[Pulmonary metastatic malignant phyllodes tumor showing multiple thin walled cavities].
Keywords
Coimriú
A 52-year-old woman who had undergone a partial mastectomy 1 year earlier because of benign phyllodes tumor was admitted because of dry cough and abnormal chest radiograph findings. Chest computed tomograms demonstrated multiple thin-walled cavities and nodules. Clinical examinations and transbronchial biopsy specimens failed to provide a conclusive diagnosis. However, the pulmonary thin-walled cavities enlarged, and a nodular shadow revealed cavitary formation. An open lung biopsy was performed to diagnose the pulmonary lesions.

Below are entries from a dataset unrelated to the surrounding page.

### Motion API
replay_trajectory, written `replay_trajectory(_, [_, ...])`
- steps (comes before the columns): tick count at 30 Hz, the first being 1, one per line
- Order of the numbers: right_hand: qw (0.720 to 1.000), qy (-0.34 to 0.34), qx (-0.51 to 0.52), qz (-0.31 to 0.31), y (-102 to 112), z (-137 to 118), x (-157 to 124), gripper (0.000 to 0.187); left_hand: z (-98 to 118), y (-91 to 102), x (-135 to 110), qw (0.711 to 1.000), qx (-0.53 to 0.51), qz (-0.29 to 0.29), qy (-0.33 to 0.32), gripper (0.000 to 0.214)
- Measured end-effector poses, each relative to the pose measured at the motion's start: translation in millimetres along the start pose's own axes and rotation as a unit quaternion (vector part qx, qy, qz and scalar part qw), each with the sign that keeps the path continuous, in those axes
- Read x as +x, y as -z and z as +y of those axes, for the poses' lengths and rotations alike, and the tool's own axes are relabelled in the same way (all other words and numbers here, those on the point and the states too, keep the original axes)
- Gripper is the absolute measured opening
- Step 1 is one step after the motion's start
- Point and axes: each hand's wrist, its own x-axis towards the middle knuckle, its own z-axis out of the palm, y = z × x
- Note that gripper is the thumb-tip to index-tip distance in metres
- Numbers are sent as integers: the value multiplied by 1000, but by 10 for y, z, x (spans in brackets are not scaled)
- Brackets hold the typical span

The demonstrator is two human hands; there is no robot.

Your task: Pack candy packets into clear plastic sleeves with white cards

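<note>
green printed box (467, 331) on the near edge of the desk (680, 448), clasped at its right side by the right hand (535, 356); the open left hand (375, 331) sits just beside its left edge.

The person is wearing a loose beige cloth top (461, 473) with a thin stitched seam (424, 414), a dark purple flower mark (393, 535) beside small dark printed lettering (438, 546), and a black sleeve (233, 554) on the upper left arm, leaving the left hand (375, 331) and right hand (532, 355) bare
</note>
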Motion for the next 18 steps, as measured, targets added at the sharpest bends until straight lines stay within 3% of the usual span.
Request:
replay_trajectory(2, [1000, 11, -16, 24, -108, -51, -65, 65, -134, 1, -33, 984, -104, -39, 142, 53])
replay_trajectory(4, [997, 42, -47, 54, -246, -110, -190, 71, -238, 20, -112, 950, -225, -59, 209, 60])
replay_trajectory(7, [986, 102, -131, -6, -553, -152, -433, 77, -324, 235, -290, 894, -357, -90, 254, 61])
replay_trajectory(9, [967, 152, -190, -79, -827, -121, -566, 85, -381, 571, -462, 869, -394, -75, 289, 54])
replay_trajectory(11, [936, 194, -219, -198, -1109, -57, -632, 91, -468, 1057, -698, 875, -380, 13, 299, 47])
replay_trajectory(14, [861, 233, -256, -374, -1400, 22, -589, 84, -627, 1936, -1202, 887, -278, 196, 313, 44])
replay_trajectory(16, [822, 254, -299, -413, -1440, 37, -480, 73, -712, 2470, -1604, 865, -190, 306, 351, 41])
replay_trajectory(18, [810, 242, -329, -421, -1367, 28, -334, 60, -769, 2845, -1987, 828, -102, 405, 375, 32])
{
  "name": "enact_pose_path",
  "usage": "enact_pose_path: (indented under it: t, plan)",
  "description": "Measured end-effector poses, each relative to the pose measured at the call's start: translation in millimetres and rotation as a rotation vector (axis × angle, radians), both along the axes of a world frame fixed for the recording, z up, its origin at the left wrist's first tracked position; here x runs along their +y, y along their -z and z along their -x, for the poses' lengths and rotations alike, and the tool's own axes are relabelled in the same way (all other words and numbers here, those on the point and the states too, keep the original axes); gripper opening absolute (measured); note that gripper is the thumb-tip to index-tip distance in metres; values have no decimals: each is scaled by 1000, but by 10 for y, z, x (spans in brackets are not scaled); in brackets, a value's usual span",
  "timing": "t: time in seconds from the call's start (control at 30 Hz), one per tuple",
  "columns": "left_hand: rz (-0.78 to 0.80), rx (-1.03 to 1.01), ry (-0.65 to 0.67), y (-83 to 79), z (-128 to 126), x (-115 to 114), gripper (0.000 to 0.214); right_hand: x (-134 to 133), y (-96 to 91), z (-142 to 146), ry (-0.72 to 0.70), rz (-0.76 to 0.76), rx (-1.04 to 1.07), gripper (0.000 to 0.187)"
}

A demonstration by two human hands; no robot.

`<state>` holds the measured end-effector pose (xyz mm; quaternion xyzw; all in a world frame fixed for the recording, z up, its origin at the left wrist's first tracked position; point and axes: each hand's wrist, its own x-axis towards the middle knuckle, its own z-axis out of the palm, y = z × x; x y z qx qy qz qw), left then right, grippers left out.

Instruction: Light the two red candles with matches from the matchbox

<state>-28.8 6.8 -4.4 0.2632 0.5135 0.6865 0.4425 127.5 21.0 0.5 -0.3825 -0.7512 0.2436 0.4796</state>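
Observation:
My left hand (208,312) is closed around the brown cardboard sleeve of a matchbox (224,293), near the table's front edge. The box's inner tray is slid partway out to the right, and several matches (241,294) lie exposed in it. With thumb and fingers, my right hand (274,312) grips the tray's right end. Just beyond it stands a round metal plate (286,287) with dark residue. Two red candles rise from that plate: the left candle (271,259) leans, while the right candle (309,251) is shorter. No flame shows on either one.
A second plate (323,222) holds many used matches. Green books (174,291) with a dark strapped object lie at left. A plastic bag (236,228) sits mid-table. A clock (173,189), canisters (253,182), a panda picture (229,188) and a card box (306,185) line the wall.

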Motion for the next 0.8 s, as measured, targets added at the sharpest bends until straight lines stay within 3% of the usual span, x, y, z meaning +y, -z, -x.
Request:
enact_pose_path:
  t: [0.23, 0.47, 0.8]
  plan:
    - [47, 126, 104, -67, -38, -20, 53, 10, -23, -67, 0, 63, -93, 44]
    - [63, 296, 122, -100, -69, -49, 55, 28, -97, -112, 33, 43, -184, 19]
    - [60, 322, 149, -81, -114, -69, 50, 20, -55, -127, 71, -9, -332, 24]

Although biopsy specimens disclosed the infiltration of poorly differentiated adenocarcinoma cells in pleura and pulmonary parenchyma, no primary site was detected. The patient did not respond to systemic chemotherapy (CDDP and VP-16), and died of respiratory failure due to advanced pulmonary metastasis. Autopsy demonstrated marked tumor invasion of the lungs, myocardium, and bone. We analyzed malignant cells in lung tissues at autopsy by immunohistochemistry, and found identical malignant cells in surgical samples obtained during the patients earlier mastectomy. A diagnosis of pulmonary metastasis from malignant phyllodes tumor of the breast was made. Thin walled cavitary lesions from malignant phyllodes tumor are rare; however, pulmonary metastasis of malignant phyllodes tumor should be considered one disease that exhibits thin-walled cavities as a radiographic manifestation.